* _Exercise brief_: Your answer should be the line containing "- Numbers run" and every line after it to the end of the records below, word for word.

=== Begin Enclosure ===

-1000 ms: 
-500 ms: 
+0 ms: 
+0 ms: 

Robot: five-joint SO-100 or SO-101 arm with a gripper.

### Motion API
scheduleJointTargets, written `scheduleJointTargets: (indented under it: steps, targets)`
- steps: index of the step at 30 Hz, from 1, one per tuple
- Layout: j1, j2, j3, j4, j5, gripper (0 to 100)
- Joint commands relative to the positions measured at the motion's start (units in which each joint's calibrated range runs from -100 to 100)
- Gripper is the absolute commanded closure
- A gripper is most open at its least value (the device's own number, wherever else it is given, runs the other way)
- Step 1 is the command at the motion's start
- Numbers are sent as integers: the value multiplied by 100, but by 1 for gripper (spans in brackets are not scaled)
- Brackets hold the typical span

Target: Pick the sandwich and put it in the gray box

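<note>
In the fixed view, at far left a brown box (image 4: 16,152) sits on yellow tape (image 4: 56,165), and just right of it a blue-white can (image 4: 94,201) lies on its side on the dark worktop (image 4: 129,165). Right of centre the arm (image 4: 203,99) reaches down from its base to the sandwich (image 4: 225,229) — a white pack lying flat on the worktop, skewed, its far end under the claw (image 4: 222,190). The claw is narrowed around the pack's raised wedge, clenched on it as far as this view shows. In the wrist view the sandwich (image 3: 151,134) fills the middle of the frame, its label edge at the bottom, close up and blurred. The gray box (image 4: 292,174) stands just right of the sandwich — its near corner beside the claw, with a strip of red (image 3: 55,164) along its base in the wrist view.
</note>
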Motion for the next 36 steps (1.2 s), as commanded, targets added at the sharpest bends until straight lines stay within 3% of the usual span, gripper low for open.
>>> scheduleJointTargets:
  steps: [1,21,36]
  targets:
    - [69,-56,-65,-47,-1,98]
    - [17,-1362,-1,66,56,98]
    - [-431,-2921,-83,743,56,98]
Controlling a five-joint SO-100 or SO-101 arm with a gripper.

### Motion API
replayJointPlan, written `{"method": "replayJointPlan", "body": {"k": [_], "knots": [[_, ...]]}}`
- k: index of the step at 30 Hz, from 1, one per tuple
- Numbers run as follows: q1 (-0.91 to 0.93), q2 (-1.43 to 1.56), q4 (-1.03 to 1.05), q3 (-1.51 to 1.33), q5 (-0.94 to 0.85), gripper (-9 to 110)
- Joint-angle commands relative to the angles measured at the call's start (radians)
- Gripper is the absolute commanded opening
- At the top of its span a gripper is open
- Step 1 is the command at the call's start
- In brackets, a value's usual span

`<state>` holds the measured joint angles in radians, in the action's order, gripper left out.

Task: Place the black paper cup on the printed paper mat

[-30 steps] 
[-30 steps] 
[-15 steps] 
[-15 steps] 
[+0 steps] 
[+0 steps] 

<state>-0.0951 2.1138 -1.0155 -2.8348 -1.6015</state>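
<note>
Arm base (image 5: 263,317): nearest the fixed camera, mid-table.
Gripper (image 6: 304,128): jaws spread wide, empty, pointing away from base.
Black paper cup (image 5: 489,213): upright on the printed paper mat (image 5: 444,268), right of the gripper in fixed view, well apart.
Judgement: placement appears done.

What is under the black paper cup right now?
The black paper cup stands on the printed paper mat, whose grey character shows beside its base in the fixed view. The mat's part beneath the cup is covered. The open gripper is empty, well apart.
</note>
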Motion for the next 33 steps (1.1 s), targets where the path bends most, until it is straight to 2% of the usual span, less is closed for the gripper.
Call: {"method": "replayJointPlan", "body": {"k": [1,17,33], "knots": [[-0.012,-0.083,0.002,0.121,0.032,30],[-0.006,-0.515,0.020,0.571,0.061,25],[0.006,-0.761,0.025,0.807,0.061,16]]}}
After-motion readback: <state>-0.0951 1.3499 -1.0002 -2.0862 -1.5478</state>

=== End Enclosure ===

* _Your solution_:
- Numbers run as follows: q1 (-0.91 to 0.93), q2 (-1.43 to 1.56), q4 (-1.03 to 1.05), q3 (-1.51 to 1.33), q5 (-0.94 to 0.85), gripper (-9 to 110)
- Joint-angle commands relative to the angles measured at the call's start (radians)
- Gripper is the absolute commanded opening
- At the top of its span a gripper is open
- Step 1 is the command at the call's start
- In brackets, a value's usual span

`<state>` holds the measured joint angles in radians, in the action's order, gripper left out.

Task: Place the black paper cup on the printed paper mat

[-30 steps] 
[-30 steps] 
[-15 steps] 
[-15 steps] 
[+0 steps] 
[+0 steps] 

<state>-0.0951 2.1138 -1.0155 -2.8348 -1.6015</state>
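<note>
Arm base (image 5: 263,317): nearest the fixed camera, mid-table.
Gripper (image 6: 304,128): jaws spread wide, empty, pointing away from base.
Black paper cup (image 5: 489,213): upright on the printed paper mat (image 5: 444,268), right of the gripper in fixed view, well apart.
Judgement: placement appears done.

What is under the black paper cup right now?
The black paper cup stands on the printed paper mat, whose grey character shows beside its base in the fixed view. The mat's part beneath the cup is covered. The open gripper is empty, well apart.
</note>
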Motion for the next 33 steps (1.1 s), targets where the path bends most, until it is straight to 2% of the usual span, less is closed for the gripper.
Call: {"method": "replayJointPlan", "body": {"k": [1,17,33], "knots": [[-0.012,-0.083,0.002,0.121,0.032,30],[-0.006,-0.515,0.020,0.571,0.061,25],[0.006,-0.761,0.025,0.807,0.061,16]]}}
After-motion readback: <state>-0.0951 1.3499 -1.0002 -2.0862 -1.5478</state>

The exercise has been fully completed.